Odd Man Rush is a 2020 film directed by Doug Dearth and produced by Todd Slater, Jonathan M. Black Grant Slater, Karen Baldwin, and Howard Baldwin. The film is based on Bill Keenan's 2016 memoir, Odd Man Rush, about growing up in the 1990s as a New York Rangers fan, playing college hockey for Harvard and ending up in minor pro leagues in Sweden and Germany when injuries disrupted his dreams of an NHL career. It was released on September 1, 2020.

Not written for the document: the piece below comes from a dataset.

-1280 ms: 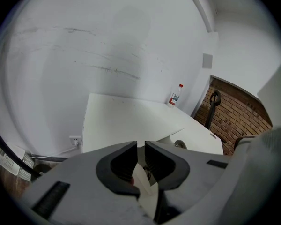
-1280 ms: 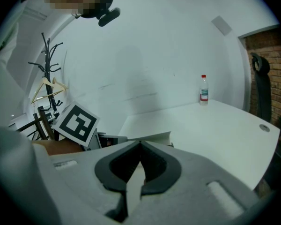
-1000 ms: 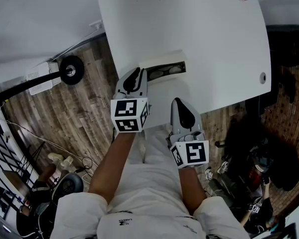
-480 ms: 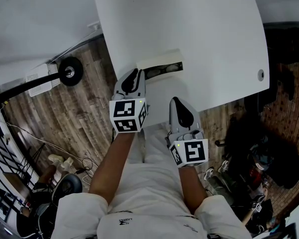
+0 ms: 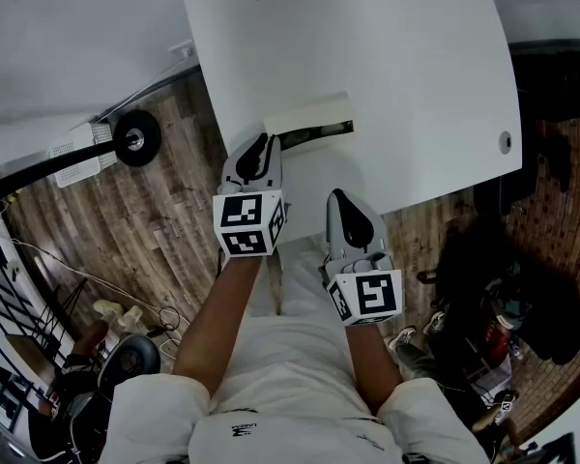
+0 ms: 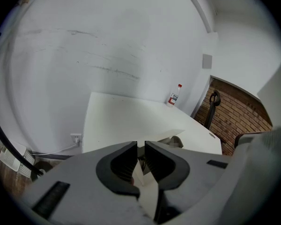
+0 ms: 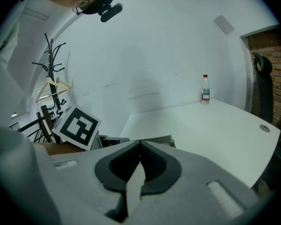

The film's sequel, Bull Run, stars Tom Blyth and Jay Mohr and was released by Vertical in theaters and VOD on November 14, 2025.

==Plot==
When Harvard hockey's Bobby Sanders lands in Sweden's minor leagues, his relationship with the girl at the local market forces him to confront the reality of his childhood NHL dreams.

==Critical reception==
Odd Man Rush received generally favorable reviews.
Critics noted the film "is surprisingly sweet and thoughtful for a film that revolves around hockey. It certainly deserves recognition for its nuanced portrait of a side of the hockey world that is rarely shown on screen."

The film was praised for its authenticity with Andrew Parker of TheGATE.ca declaring it "a low-key and charming blend of sports, comedy, drama, and a dash of romance, Odd Man Rush is a pleasant indie movie surprise that feels more like a character driven slice of life story instead of an endless parade of genre cliches...Odd Man Rush is the best in the genre this year." Another critic noted, "The cast provides authenticity that, when combined with the comedic and emotional aspects, creates a film that hits on all the correct notes and successfully translates Keenan’s life story from memoir to on-screen product." Barry Hertz of The Globe and Mail praised the film for "its heart...and engaging sense of irony."
Sports Illustrated called it a "comical coming-of-age story."

The film was also lauded for its quirkiness as one critic wrote, "In the end it was a film which surprised me...its heart and humor won me over. That plus the fact that it does not take itself too seriously. I ended up liking the retro feel and looking forward to the times the lead character broke the 4th wall."